ASSIGNED TASK: Repeat the listing below word for word, minus the pictures.

DATA:
===
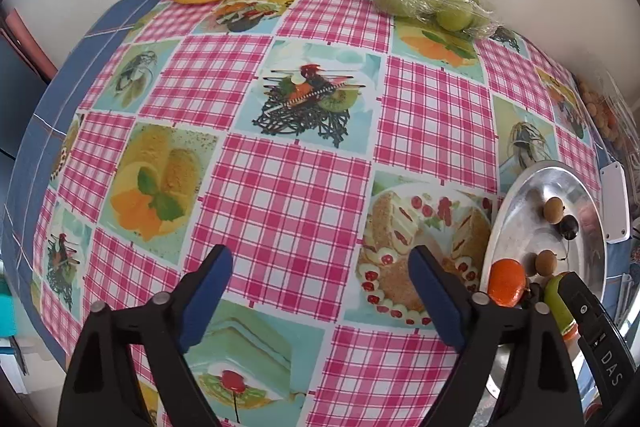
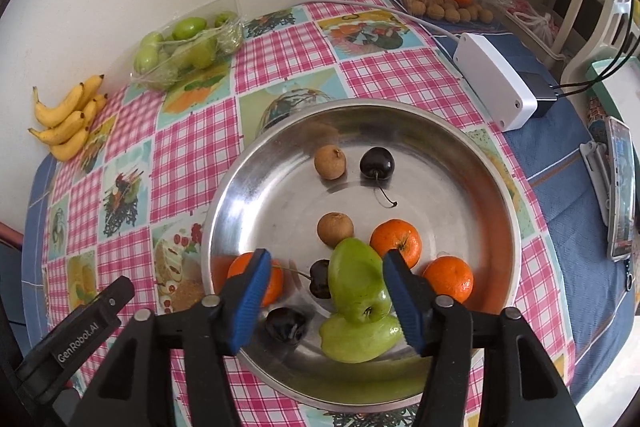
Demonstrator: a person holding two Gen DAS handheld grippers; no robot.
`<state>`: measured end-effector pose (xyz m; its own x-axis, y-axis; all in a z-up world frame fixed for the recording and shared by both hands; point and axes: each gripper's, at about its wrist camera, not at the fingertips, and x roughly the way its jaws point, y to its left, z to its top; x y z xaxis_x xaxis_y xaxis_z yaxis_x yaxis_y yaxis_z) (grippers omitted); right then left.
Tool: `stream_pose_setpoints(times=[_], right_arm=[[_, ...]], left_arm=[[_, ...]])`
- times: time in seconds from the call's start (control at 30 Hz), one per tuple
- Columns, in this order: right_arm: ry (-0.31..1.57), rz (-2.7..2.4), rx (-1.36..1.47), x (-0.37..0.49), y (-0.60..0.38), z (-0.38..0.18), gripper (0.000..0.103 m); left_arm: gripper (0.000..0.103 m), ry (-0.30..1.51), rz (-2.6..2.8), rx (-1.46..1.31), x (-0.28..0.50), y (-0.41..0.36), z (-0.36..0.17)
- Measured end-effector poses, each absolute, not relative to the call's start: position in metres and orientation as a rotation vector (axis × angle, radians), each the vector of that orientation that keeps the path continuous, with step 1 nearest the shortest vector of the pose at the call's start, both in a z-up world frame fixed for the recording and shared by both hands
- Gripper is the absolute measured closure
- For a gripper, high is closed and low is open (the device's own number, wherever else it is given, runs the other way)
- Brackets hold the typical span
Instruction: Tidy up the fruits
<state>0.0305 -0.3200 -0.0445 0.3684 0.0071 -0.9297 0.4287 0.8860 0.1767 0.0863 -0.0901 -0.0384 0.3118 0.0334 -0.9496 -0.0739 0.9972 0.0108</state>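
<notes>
Right tongs [image 2: 324, 301] spread wide, green fruit [image 2: 358, 281] between, touching right pad.

- Left tool [image 1: 320, 291]: jaws spread wide, nothing between the blue pads [image 1: 208, 291]. Hovers above the desk, tilted down and forward.
- Right tool [image 2: 324, 297]: jaws apart, blue pads [image 2: 252, 295] not pressing on anything, right pad just beside a green fruit. Points down at a steep angle.
- Each tool's black body shows at the edge of the other's view; they sit side by side, close together.
</notes>
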Motion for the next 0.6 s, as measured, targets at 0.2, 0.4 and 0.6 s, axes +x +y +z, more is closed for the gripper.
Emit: stream_pose_setpoints(times=[0.2, 0.4, 0.6], right_arm=[[1.169, -0.281, 0.409, 0.031, -0.320, -0.045, 0.022], [1.158, -0.275, 0.407, 0.031, -0.320, -0.046, 0.002], [1.143, -0.259, 0.412, 0.031, -0.318, -0.047, 0.000]], left_arm=[[0.007, 1.255, 0.104, -0.029, 0.088, -0.086, -0.041], [0.007, 1.270, 0.149, -0.044, 0.090, -0.077, -0.046], [0.007, 1.261, 0.156, -0.034, 0.088, -0.076, -0.045]])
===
REPLY:
Demonstrator: a person holding two Gen DAS handheld grippers; no robot.
`<state>`: measured end-effector pose (xyz m; its own x-axis, y-axis; all in a z-up world frame fixed for the recording and shared by both hands; point and axes: each gripper's, at about its wrist camera, not at the fingertips, and x roughly the way its jaws point, y to its left, z to its top; x y z xaxis_x xaxis_y xaxis_z yaxis_x yaxis_y yaxis_z) (grippers omitted); right then left.
Tool: `stream_pose_setpoints(times=[_], right_arm=[[_, ...]], left_arm=[[_, ...]])`
- times: time in seconds from the call's start (control at 30 Hz), one per tuple
- Columns, in this order: right_arm: ry (-0.31..1.57), rz (-2.7..2.4), rx (-1.36..1.47), x (-0.37..0.49), y (-0.60..0.38), z (-0.38..0.18), gripper (0.000..0.103 m); left_arm: gripper (0.000..0.103 m), ry (-0.30..1.51), rz (-2.6..2.8), rx (-1.46..1.31), x (-0.28..0.50), y (-0.41..0.36), z (-0.36..0.17)
- Measured end-effector poses, each absolute, not relative to the call's start: position in metres and orientation as a rotation vector (axis × angle, radians), each the vector of that orientation that keeps the path continuous, with step 1 nearest the shortest vector of the pose at the call's start, both in a z-up world frame fixed for the recording and shared by both hands
- Gripper is the absolute measured closure
- For a gripper, high is closed and low is open (the device's own number, wherever else it is given, runs the other way)
- Brackets hold the typical span
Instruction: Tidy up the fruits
<state>0.0305 -0.3200 -0.0445 0.3684 0.0071 -0.9297 0.4287 0.8860 0.1767 0.0863 -0.0901 -0.0384 0.3118 0.0334 -0.9496 -0.0739 0.9972 0.0108</state>
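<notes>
Right tongs [image 2: 324, 301] spread wide, green fruit [image 2: 358, 281] between, touching right pad.

- Left tool [image 1: 320, 291]: jaws spread wide, nothing between the blue pads [image 1: 208, 291]. Hovers above the desk, tilted down and forward.
- Right tool [image 2: 324, 297]: jaws apart, blue pads [image 2: 252, 295] not pressing on anything, right pad just beside a green fruit. Points down at a steep angle.
- Each tool's black body shows at the edge of the other's view; they sit side by side, close together.
</notes>
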Motion for the next 0.6 s, as measured, targets at 0.2, 0.4 and 0.6 s, axes +x +y +z, more is closed for the gripper.
Emit: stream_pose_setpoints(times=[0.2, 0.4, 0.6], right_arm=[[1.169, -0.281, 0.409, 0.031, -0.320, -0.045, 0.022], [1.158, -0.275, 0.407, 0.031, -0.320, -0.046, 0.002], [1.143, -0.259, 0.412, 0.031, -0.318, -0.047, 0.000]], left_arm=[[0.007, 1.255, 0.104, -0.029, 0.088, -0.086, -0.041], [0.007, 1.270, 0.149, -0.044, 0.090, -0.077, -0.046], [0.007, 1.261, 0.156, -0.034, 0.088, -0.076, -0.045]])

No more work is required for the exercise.